[LU-1158] nanosecond timestamp support for Lustre Created: 01/Mar/12  Updated: 03/Feb/24

Status: Reopened
Project: Lustre
Component/s: None
Affects Version/s: Lustre 2.4.0
Fix Version/s: None

Type: Improvement Priority: Major
Reporter: Andreas Dilger Assignee: Feng Lei
Resolution: Unresolved Votes: 0
Labels: None

Issue Links:
Related
is related to LU-9019 Migrate lustre to standard 64 bit tim... Resolved
is related to LU-12922 pjdfstest chown_00: POSIX compliance ... Open
is related to LU-4050 NFS reexport issue Resolved
is related to LU-10934 integrate statx() API with Lustre Resolved
is related to LU-11971 Send file creation time to clients Resolved
is related to LUDOC-92 Nanosecond Time Stamps Doc Changes Resolved
Sub-Tasks:
Key
Summary
Type
Status
Assignee
LU-1619 Subtle and infrequent failure of test... Technical task Resolved WC Triage  
Story Points: 3
Rank (Obsolete): 4515

 Description   

The current Lustre network protocol has support for a 64-bit timestamp of seconds, but does not have a field for passing the nanosecond timestamp from clients to servers and back again.

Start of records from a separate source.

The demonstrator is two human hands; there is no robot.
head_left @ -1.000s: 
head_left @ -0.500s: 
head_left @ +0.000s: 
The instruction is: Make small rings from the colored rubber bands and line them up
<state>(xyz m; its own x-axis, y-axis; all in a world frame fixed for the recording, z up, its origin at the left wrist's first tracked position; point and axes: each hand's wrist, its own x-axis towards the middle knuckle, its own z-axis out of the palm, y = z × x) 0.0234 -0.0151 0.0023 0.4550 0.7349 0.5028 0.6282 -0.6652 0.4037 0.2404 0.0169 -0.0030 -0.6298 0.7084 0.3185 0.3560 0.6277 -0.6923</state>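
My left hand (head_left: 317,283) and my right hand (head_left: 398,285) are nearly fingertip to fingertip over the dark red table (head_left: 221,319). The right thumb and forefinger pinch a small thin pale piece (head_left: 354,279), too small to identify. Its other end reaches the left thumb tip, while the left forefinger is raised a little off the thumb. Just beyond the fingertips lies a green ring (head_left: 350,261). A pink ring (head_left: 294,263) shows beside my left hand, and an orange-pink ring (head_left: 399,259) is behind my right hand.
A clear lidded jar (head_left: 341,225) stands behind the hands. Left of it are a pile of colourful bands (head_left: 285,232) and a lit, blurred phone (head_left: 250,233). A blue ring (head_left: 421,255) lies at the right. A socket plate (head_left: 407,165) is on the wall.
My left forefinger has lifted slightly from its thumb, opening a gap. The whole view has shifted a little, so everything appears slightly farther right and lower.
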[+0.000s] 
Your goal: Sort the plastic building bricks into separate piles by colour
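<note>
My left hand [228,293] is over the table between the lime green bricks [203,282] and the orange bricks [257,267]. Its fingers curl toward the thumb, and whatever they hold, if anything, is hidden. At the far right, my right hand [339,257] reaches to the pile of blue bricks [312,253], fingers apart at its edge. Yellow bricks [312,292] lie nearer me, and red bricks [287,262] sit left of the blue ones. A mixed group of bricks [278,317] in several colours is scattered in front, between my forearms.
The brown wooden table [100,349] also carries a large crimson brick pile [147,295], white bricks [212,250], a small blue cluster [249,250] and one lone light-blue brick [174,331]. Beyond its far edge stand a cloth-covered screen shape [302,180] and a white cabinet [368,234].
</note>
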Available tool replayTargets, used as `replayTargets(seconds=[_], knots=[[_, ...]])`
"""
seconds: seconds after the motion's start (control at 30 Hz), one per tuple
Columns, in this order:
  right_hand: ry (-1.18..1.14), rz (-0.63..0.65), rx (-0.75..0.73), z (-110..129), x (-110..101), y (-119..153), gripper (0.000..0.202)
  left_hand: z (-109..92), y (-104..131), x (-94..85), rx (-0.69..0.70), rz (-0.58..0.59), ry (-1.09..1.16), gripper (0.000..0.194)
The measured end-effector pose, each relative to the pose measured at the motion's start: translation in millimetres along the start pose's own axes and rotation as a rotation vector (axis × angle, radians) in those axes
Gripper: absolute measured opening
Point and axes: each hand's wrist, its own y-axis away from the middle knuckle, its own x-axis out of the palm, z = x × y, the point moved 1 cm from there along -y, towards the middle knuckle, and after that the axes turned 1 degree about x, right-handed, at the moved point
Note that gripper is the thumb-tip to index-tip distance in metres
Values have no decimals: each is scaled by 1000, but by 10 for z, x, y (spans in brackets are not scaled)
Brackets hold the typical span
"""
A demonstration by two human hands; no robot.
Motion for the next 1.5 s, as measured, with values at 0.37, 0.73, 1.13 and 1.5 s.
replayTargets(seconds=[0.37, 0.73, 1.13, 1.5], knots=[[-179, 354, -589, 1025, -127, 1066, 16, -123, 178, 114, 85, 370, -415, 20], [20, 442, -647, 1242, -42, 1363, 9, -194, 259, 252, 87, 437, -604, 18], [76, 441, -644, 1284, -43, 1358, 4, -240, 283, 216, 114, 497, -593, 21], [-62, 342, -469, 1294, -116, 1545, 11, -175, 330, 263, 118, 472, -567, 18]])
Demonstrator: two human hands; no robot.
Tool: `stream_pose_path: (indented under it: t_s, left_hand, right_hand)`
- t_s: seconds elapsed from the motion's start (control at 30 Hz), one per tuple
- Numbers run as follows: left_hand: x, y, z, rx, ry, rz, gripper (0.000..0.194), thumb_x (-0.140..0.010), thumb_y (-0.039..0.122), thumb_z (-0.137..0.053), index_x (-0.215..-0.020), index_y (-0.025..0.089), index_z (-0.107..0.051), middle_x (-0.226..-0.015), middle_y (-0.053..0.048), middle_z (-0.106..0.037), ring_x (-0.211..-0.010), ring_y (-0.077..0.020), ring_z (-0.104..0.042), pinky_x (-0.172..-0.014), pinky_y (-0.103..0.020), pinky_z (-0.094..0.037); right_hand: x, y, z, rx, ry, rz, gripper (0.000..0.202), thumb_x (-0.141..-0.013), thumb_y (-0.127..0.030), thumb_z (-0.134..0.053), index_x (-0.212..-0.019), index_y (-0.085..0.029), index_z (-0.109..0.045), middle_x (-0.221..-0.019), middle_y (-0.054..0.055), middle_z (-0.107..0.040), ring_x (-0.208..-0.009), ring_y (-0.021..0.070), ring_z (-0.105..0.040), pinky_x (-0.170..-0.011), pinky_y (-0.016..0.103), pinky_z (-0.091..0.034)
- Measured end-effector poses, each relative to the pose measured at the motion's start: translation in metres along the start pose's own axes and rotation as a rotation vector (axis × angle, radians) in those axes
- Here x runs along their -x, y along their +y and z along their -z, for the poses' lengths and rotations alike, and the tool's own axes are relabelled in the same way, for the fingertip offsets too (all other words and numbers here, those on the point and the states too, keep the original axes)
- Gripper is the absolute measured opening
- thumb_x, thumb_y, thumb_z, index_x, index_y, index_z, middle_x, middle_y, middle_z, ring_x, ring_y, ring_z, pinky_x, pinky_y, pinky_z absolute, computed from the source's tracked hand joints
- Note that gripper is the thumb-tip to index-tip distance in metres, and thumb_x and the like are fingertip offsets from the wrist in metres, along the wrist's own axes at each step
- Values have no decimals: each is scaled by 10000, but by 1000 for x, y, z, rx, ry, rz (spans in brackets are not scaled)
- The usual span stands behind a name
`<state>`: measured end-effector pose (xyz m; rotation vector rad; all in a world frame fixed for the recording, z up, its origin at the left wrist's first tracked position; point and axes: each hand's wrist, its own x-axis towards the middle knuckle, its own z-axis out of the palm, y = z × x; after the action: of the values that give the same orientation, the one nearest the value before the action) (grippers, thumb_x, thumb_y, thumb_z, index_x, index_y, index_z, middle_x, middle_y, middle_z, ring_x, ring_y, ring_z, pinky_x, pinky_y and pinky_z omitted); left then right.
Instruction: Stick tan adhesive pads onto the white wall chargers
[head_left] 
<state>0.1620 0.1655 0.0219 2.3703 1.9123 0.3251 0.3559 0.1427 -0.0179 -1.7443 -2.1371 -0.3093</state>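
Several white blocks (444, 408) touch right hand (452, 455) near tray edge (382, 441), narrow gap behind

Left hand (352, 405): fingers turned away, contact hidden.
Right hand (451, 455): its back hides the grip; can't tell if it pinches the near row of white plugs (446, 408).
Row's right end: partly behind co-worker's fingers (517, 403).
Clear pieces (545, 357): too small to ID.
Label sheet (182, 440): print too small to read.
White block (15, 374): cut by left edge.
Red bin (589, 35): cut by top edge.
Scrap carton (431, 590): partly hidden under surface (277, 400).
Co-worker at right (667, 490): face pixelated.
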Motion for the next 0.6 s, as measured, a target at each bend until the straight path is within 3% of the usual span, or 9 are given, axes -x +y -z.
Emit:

It would be relatively straight-forward to put 3x __u32 nanosecond timestamps in the reserved fields in struct obdo and struct mdt_body. These fields are currently always initialized to 0, so there wouldn't even need to be a protocol change or feature to begin using these fields for nanoseconds - just copy them in/out of the RPC structures, and old clients/servers will just store 0 there, and ignore any nanosecond timestamps that are sent to them (no differently than they do today).

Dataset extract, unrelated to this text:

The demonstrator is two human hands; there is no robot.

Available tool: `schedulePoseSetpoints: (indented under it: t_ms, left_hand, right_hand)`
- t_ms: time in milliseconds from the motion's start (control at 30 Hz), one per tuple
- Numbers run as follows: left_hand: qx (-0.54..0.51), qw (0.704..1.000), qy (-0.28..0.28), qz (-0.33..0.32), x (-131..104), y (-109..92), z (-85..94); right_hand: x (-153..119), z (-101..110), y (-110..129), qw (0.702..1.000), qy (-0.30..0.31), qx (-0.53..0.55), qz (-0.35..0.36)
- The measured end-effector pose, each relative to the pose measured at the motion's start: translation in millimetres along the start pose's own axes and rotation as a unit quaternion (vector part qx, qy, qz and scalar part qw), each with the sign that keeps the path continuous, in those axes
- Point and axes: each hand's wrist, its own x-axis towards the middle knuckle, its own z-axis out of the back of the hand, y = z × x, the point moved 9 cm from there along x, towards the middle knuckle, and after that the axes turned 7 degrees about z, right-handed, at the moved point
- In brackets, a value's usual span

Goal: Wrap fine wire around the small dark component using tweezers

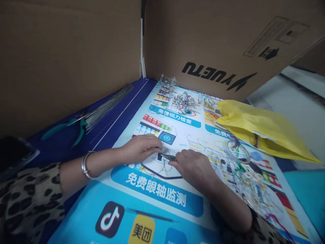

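My right hand (194, 167) is closed around a small pair of needle-nose pliers (169, 157), whose metal jaws point left toward my other hand. My left hand (142, 147), with a silver bangle (85, 165) at the wrist, is closed in a pinch close to the plier tips. Whatever its fingers hold is too fine to make out. Thin wire loops (165, 166) show just below the jaws. Both hands are low over a printed poster (162, 211) that covers the work surface.
Teal-handled pliers (82, 130) and a bundle of straight wires (109, 106) lie left. A dark phone (16, 152) sits at the left edge. Tangled wires (186, 100), a clear tape roll (237, 151) and a yellow bag (264, 127) lie farther off. Cardboard walls (198, 37) stand behind.
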Motion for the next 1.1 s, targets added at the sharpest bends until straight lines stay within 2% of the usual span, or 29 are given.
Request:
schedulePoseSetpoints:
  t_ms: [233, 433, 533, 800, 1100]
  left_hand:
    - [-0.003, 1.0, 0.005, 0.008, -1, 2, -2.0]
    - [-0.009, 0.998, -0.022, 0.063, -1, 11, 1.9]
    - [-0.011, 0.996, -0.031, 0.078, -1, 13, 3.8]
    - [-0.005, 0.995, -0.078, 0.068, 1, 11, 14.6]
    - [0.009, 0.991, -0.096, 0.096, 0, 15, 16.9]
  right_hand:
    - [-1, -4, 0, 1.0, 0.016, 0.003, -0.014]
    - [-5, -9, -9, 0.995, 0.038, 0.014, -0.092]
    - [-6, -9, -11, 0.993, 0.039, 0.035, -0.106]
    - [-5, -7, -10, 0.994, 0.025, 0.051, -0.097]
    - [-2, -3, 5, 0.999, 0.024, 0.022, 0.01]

It is more complex to add the nanosecond timestamps to struct ost_lvb, which is most commonly used for glimpse locks (stat) on OST objects. This will require a structure change to fit the extra 3x __u32 nanosecond timestamps into ost_lvb, which may require a protocol change. It may be possible if this structure is passed in a separate ptlrpc message buffer that the larger size will be ignored by older clients, which would avoid the need for additional complexity for interoperability.



 Comments   
Comment by Andreas Dilger [ 01/Mar/12 ]

Johann, you were just working on changing the LDLM LVB structure to allow different LVB data to be passed for quota. Does it seem practical to include the modifications necessary to increase ost_lvb in your changes, or is your change not so intrusive (i.e. using a smaller struct than ost_lvb) that adding this ability would increase the complexity of your patch unnecessarily?

Comment by Johann Lombardi (Inactive) [ 02/Mar/12 ]

Right, i've already made changes to the LDLM LVB on the orion_quota branch, although i have not increased the size of it yet.
Yes, i think it makes sense to include the modifications to increase the ost_lvb in the same patch.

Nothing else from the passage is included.